Entramos corriendo y exigimos ver al veterinario (a quien habíamos llamado con anticipación en el tráfico).
El personal llevó a Dante de regreso y nos dejó en la sala de examen. El veterinario salió y nos dijo que tenían que revivirlo … que estaba casi muerto. Dijo que lo habían sedado desde que Dante sufría un dolor insoportable.
Preguntamos qué había pasado en el mundo. El veterinario dijo que tenía una afección cardíaca algo rara: un defecto cardíaco inoperable. Dijo que le había pasado lo mismo a uno de sus propios gatos.
Preguntamos qué cosa más amable y responsable podíamos hacer. ¿Funcionar? ¿Impregnar? ¿Hacer algo más?
Dijo que, tan repentino e impactante como lo fue para nosotros, lo mejor para Dante era aliviar su sufrimiento.
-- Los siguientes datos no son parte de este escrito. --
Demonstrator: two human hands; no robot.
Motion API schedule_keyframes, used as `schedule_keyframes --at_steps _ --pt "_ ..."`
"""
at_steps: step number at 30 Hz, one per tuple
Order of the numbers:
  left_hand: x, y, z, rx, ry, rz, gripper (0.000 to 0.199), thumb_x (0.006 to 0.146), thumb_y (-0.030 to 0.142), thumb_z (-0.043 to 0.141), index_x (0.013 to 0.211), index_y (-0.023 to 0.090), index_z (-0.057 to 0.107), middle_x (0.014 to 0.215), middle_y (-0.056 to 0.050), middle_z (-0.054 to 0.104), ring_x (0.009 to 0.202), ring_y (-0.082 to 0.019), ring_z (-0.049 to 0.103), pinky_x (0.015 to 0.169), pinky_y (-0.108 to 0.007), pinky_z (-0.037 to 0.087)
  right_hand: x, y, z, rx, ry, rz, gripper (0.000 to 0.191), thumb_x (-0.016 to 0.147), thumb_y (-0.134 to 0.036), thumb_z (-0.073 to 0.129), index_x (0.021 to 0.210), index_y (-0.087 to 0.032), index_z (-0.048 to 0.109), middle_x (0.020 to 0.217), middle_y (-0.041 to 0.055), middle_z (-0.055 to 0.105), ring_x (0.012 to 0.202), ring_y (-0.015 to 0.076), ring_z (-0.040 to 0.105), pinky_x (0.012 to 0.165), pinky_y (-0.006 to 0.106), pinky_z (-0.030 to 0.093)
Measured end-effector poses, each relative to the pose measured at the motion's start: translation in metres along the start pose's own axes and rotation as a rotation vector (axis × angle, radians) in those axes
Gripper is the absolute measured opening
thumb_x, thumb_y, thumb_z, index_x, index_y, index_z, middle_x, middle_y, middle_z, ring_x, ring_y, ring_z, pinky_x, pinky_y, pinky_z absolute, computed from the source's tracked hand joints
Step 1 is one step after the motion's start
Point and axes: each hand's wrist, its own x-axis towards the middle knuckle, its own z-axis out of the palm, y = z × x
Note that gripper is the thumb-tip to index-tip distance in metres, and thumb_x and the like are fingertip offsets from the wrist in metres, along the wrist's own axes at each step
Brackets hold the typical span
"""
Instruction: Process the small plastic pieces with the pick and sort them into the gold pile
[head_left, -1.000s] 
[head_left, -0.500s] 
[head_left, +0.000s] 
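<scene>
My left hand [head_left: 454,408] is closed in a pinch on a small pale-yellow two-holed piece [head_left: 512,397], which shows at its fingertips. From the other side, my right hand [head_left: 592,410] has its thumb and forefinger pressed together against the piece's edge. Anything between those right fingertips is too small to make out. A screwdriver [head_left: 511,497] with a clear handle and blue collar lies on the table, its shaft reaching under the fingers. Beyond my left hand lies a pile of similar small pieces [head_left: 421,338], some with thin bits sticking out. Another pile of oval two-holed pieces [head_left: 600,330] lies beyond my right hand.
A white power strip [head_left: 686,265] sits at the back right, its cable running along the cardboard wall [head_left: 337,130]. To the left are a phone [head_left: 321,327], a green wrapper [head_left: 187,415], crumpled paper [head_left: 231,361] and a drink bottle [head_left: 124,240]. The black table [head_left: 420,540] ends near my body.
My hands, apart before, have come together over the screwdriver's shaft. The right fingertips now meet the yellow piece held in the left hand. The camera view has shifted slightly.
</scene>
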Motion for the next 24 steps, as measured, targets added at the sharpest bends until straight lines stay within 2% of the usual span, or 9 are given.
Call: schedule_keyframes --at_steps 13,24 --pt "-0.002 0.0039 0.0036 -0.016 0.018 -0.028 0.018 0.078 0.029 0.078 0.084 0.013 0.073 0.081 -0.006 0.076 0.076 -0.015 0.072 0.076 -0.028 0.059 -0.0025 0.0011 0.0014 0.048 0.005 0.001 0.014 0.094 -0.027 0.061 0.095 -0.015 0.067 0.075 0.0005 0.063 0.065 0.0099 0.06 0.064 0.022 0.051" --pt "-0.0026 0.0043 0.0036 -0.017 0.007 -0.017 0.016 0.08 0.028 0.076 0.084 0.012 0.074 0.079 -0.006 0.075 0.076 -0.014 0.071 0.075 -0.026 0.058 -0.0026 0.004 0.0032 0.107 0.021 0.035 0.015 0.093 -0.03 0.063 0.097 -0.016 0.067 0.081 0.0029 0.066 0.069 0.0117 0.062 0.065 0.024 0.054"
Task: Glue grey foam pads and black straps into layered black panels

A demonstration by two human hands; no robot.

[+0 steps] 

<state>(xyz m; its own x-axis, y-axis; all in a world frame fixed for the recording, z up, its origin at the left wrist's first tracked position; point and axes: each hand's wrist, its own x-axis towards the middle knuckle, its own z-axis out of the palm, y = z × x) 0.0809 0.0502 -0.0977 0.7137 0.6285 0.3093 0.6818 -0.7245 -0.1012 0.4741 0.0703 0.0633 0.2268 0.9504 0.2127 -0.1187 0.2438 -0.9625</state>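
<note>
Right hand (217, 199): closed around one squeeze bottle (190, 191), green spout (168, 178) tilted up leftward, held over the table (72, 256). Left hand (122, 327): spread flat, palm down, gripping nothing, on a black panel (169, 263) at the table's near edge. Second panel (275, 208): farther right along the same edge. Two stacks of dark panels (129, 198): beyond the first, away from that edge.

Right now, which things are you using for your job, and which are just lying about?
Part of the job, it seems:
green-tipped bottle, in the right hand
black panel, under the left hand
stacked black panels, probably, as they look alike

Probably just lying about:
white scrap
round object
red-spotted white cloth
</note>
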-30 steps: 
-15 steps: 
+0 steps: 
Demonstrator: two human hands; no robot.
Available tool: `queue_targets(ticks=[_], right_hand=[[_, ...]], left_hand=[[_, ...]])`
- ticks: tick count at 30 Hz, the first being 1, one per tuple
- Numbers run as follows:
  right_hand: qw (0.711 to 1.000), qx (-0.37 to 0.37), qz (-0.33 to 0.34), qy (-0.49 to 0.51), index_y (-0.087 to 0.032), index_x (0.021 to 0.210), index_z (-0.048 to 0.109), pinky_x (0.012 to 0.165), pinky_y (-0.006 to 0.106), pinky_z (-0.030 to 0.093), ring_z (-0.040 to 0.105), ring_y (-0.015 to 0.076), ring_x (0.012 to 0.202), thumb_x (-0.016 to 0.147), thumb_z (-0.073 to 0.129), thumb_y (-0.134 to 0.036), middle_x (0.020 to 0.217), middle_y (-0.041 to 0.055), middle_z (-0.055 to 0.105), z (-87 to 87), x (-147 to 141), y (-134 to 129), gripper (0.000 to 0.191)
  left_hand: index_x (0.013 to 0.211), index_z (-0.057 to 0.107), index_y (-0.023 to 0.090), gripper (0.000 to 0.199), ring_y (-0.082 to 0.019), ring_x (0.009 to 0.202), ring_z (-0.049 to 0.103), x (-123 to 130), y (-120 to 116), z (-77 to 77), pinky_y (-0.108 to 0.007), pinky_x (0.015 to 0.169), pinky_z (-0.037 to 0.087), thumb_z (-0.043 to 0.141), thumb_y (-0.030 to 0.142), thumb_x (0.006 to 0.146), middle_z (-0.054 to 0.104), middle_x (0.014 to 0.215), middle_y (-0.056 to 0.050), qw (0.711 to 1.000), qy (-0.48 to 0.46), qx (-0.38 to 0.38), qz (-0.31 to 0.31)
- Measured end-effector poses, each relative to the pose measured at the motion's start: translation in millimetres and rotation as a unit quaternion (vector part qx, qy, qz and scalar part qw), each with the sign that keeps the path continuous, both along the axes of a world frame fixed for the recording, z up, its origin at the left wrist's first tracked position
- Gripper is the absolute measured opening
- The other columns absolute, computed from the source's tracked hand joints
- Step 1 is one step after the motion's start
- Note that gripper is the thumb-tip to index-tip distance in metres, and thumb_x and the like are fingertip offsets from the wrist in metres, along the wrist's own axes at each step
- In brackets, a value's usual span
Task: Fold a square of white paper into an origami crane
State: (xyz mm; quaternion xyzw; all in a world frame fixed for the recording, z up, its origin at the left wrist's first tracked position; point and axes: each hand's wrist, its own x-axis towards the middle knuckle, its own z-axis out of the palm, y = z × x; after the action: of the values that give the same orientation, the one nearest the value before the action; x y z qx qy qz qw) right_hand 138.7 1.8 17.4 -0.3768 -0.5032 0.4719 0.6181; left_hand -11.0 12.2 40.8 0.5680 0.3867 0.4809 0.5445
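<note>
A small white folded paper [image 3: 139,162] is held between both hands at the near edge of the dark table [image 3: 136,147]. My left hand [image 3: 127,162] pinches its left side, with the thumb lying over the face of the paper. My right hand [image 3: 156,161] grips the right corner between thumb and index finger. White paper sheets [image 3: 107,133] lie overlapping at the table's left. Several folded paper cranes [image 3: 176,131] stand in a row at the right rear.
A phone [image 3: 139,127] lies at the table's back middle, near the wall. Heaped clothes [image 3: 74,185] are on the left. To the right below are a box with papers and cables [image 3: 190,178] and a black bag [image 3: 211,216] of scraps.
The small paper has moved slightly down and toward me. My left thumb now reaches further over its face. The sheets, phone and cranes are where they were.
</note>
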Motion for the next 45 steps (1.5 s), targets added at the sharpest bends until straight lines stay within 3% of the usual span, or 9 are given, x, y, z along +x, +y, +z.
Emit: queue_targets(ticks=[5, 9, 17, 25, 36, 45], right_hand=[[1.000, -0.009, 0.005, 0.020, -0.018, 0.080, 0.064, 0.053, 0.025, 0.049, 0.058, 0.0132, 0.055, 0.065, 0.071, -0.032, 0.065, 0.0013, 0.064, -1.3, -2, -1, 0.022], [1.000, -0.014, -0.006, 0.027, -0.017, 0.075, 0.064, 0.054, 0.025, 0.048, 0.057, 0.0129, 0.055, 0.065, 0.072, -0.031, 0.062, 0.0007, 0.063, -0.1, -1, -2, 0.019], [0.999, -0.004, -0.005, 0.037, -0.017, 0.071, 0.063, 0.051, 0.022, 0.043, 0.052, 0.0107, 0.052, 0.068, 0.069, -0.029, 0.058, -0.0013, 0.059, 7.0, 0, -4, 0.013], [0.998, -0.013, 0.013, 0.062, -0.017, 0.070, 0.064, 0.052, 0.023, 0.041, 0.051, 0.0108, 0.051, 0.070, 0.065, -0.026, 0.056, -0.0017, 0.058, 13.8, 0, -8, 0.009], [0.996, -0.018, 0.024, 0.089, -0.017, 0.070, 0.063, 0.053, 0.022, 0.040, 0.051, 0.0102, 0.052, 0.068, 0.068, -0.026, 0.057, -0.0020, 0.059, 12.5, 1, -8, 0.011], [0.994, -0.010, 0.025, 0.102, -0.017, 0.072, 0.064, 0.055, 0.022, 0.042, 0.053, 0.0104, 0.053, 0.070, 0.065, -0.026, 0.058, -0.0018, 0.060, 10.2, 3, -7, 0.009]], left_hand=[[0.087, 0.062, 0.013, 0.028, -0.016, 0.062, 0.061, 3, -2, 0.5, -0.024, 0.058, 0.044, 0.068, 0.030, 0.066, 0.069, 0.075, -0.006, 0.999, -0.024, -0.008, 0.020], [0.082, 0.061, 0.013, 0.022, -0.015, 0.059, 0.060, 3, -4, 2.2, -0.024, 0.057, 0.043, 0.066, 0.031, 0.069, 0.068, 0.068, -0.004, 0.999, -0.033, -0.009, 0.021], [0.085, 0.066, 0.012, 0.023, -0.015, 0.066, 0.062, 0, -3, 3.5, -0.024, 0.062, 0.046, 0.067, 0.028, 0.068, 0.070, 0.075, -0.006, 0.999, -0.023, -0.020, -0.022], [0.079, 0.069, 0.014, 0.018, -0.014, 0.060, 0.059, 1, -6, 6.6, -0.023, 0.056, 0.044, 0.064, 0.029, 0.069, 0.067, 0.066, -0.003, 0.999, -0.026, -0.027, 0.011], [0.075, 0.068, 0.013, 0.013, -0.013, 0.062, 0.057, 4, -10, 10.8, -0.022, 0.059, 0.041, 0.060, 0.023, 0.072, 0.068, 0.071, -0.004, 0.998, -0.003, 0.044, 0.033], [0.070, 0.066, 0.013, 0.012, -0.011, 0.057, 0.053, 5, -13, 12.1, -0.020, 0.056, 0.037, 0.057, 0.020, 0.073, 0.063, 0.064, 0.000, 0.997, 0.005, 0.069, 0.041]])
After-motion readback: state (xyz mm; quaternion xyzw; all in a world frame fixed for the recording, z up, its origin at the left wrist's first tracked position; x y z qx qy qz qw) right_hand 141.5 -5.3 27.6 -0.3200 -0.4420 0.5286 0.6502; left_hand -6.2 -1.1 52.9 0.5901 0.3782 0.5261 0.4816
Nos tomamos unos minutos solos para comprender la situación. No tuvimos elección y estuvimos de acuerdo. En minutos, el veterinario trajo su cuerpo sin vida a la habitación para que nos despidiéramos. Lo desenvolvimos. Acarició sus todavía bigotes. Acarició su cabeza todavía caliente. Susurró nuestro amor y extrema pena EXTREMA a sus oídos no oyentes.
Menos de una hora antes, había trotado escaleras arriba para “ayudarnos” a vestirnos para salir a cenar con amigos. Y ahora esto: su cuerpo sin vida.
Nos sentamos con él unos minutos y lloramos por completo.
El día después de su muerte, le escribí el siguiente poema para tratar de comenzar a lidiar con su pérdida y resolver mi propio dolor:
Tenemos sus cenizas incineradas en nuestra habitación. Tengo una foto de él junto a un cuenco borroso que le encantaba colocar encima de mi escritorio para mirarme mientras trabajaba en la computadora. Veo esa imagen todos los días y mi corazón sonríe y llora.